* **Your instructions**
In the material below, find each line with the string "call" and copy it.

* **Data for review**
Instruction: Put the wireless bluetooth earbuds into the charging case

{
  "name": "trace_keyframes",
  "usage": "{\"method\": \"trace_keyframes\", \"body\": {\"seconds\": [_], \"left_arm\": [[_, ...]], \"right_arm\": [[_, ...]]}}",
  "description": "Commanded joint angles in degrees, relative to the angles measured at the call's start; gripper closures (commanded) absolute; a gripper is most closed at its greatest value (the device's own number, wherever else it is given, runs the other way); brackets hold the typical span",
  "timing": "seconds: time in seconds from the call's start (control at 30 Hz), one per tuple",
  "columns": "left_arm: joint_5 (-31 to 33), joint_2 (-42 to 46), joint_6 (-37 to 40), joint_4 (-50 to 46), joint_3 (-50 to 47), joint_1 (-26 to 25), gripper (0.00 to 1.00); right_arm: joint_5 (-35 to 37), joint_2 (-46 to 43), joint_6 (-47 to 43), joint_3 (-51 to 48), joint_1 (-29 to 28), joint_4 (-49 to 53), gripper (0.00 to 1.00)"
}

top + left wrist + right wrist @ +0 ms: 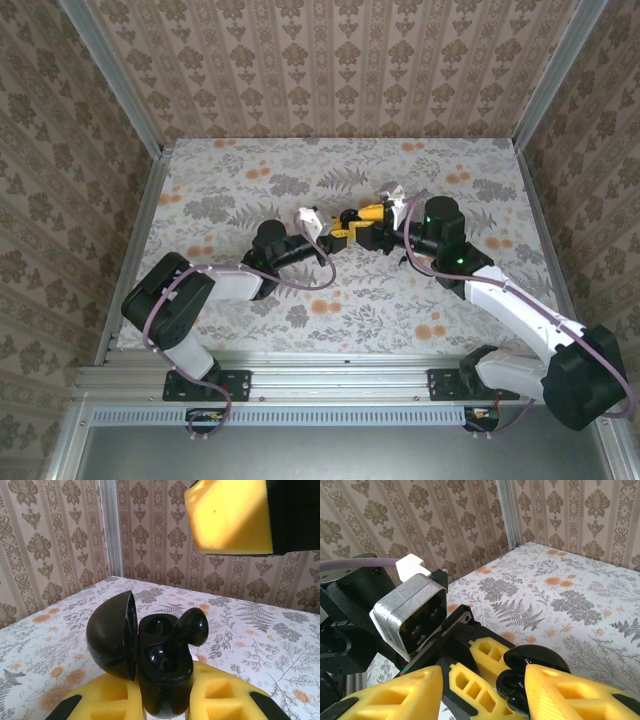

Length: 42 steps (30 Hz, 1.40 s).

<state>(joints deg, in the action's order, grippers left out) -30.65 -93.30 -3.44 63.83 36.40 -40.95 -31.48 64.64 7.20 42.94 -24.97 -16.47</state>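
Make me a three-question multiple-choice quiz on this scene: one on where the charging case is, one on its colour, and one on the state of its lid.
1. Where is the charging case?
A. Lying flat on the table
B. Clamped between the left gripper's fingers
C. Leaning against the back wall

2. What colour is the charging case?
A. White
B. Yellow
C. Black

3. How does its lid stand?
A. Swung open
B. Shut
C. Detached and lying on the table

Answers:
1 B: in the left wrist view, yellow fingers press against both of its sides.
2 C: its body and lid are glossy black.
3 A: the lid is hinged back to one side, baring the wells, and an earbud stands up out of one.
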Motion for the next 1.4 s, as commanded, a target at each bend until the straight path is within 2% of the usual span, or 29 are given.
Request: {"method": "trace_keyframes", "body": {"seconds": [0.0, 0.17, 0.33, 0.5, 0.6, 0.87, 1.07, 1.23, 1.37], "left_arm": [[-0.3, 2.4, 0.4, 1.2, -0.2, -0.4, 0.98], [-0.6, 3.1, 0.9, 0.5, -0.5, -0.4, 0.98], [-0.9, 3.3, 1.0, 0.5, -0.5, -0.4, 0.98], [-0.7, 4.1, 1.4, -0.1, -0.9, -0.4, 0.98], [-0.7, 4.3, 1.6, -0.3, -0.9, -0.5, 0.98], [-0.8, 4.7, 2.0, -0.7, -0.8, -0.7, 0.98], [-0.4, 5.2, 2.4, -1.3, -1.3, -0.7, 0.98], [-0.4, 5.4, 2.4, -1.3, -1.2, -0.8, 0.98], [-0.3, 5.5, 2.6, -1.4, -1.2, -0.8, 0.98]], "right_arm": [[-3.9, -2.2, -2.5, -0.6, 1.0, -0.2, 0.51], [-12.8, -2.4, -6.6, 0.5, 4.1, 1.5, 0.49], [-19.2, -1.9, -17.9, 2.3, 5.5, 8.5, 0.50], [-18.8, -1.2, -29.2, 3.6, 5.6, 14.2, 0.58], [-17.2, -0.5, -32.3, 3.8, 5.5, 14.3, 0.61], [-12.7, 1.8, -34.9, 4.0, 5.6, 10.1, 0.61], [-12.0, 3.1, -34.3, 4.2, 5.5, 6.3, 0.57], [-13.1, 4.7, -35.1, 5.1, 5.5, 5.9, 0.57], [-15.9, 5.6, -37.9, 5.8, 5.3, 7.1, 0.61]]}}
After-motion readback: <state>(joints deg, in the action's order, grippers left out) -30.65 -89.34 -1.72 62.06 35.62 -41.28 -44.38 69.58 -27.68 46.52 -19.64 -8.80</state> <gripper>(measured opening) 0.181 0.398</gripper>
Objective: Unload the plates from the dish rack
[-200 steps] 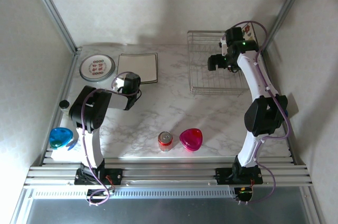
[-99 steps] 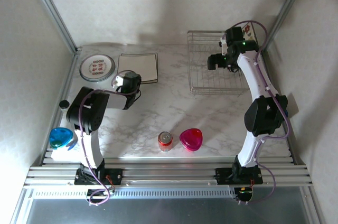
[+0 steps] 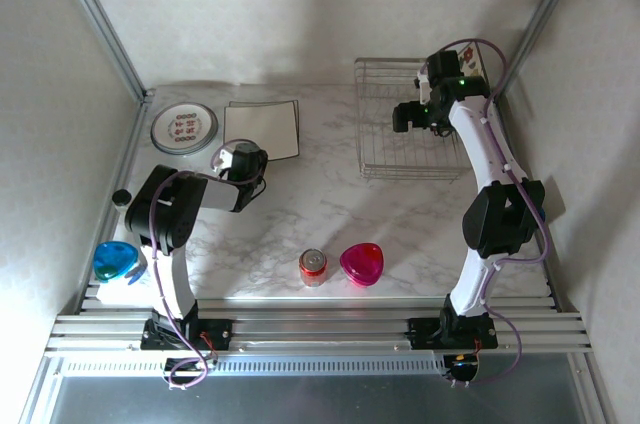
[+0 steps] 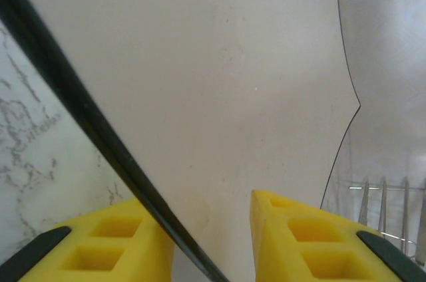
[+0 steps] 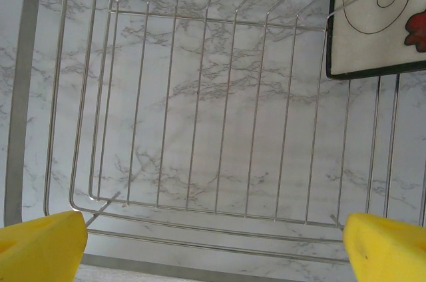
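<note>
A round white plate with red motifs lies on the table at the back left. Beside it lies a square cream plate with a dark rim. My left gripper sits at that plate's near edge. In the left wrist view the square plate looms close and its rim runs between the parted yellow fingers of the left gripper. The wire dish rack stands at the back right. My right gripper hovers over it, wide open and empty. One square floral plate leans in the rack.
A red can and a pink heart-shaped dish stand near the front middle. A blue object lies at the front left, with a small black knob behind it. Metal frame posts run along both sides.
The square cream plate has settled flat beside the round plate. The left gripper has shifted slightly at its near edge. The right arm has not moved.
</note>
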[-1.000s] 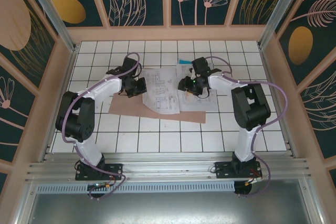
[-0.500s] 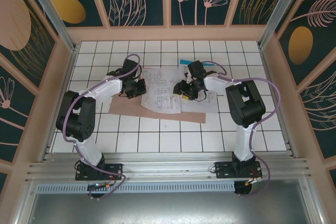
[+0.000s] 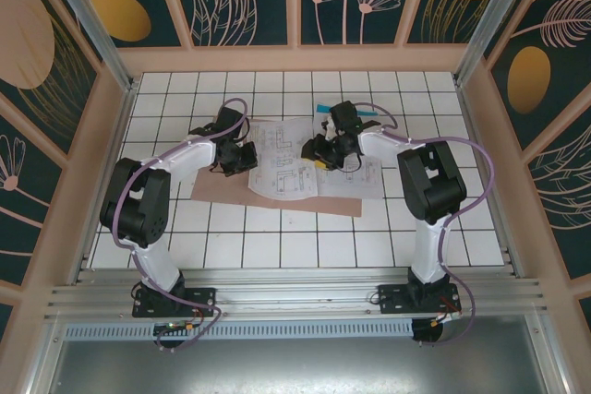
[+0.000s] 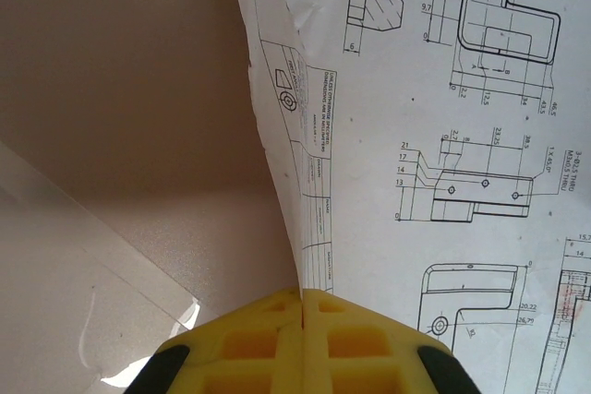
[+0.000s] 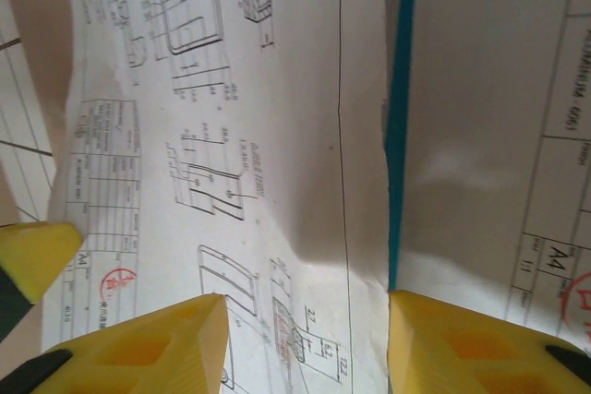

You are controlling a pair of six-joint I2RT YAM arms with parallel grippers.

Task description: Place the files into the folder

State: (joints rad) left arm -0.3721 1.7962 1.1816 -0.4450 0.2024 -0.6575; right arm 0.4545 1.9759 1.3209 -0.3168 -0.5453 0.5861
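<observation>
Where the folder (image 3: 217, 189) lies: middle of the worktop (image 3: 277, 246), flat, beneath the papers. Its card shows along the near edge and at the left end.
Folder axis: long side runs left to right, slightly skewed, with the near edge coming nearer toward the right.
Folder make: thin pinkish-brown card, matte, plain, rectangular.
The files (image 3: 282, 168): on top of the folder, loosely fanned. One printed sheet sits at centre, long axis roughly near to far and leaning a little. A second sheet overlaps it just to the right.
Teal sheet (image 3: 322, 108): one corner pokes out at the far edge of the pile, beside the right arm's wrist. From the right wrist it is a narrow strip between two white sheets.
Files make: white paper with black line drawings, dimension figures, title blocks and a red round stamp near a corner.
Left fingers (image 4: 249, 352): yellow pocketed blocks, clenched on the left edge of the centre sheet. That edge is lifted and runs straight into the seam between them, throwing a shadow on the folder card to its left.
Right fingers (image 5: 138, 348): spread apart, low over the pile, with a printed sheet lying across the gap. The paper there buckles in a soft crease. Contact with the paper: cannot tell.
Edges: the lifted sheet edge is slightly ragged toward its far end.
Open room: bare white tiles with dark grout near, left and right of the folder. Pale framed walls (image 3: 295, 59) bound the worktop.
</observation>
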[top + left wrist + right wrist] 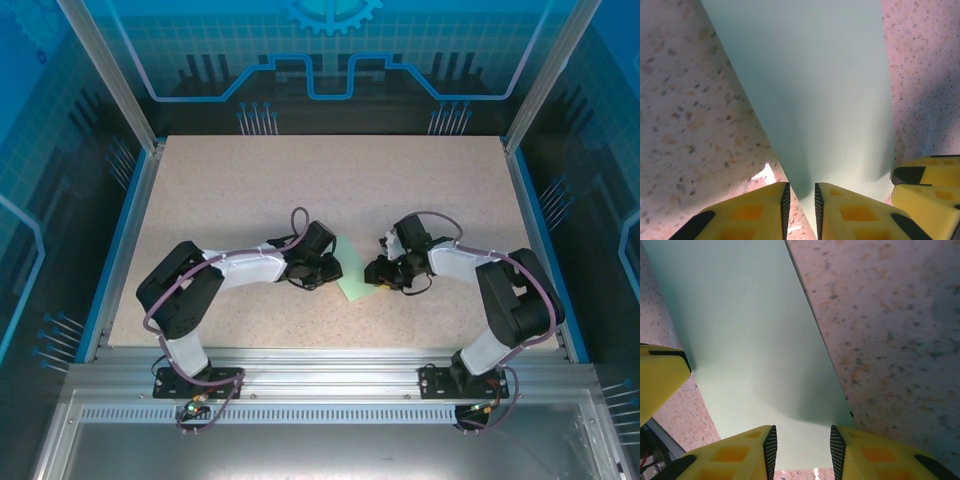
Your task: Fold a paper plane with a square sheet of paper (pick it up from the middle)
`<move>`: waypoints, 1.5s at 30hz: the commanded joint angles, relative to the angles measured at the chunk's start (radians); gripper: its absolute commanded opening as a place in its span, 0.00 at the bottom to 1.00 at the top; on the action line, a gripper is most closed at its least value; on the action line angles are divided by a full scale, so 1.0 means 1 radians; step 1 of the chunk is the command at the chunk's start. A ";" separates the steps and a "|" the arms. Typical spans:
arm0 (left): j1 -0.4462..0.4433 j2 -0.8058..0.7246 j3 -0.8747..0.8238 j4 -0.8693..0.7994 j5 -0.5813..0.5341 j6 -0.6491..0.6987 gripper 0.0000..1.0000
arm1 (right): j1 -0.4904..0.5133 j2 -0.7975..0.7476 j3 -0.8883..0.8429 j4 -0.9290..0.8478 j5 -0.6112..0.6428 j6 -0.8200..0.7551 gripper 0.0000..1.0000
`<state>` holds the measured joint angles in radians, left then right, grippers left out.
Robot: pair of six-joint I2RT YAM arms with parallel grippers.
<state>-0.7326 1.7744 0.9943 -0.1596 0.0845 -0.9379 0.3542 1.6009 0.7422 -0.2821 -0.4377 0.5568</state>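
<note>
From above, the pale mint-green square paper sheet (352, 281) lies between the left gripper (800, 197) and the right gripper (802, 442). Wrist views show the left's jaws narrowly gapped round its edge, clamping unclear, and the right's apart, astride it.

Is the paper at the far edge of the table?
No, the paper lies in the near half of the table.

Sheet of paper (352, 280): pale mint-green, plain. Counter (330, 180): beige, brown-speckled. Left hand (801, 194), right hand (802, 436): yellow, black ribbed pads.
</note>
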 commanded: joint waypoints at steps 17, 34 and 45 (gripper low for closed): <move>0.002 0.053 0.103 -0.065 0.059 0.318 0.01 | -0.154 -0.131 -0.067 -0.035 -0.068 -0.038 0.37; 0.016 0.021 -0.055 0.180 0.085 -0.072 0.40 | -0.163 -0.155 -0.072 -0.020 -0.097 -0.025 0.42; 0.015 0.069 -0.034 0.179 0.081 -0.108 0.41 | -0.162 -0.159 -0.084 -0.018 -0.101 -0.026 0.42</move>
<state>-0.7227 1.8275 0.9489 0.0135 0.1543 -1.0210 0.2081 1.4639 0.6693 -0.2955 -0.5098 0.5343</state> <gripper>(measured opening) 0.405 0.424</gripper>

* **Solution for this problem**
  "description": "Commanded joint angles in degrees, relative to the angles measured at the call's start; gripper closures (commanded) absolute; a gripper is most closed at its greatest value (the device's own number, wherever else it is given, runs the other way); brackets hold the typical span",
  "timing": "seconds: time in seconds from the call's start (control at 30 Hz), one per tuple",

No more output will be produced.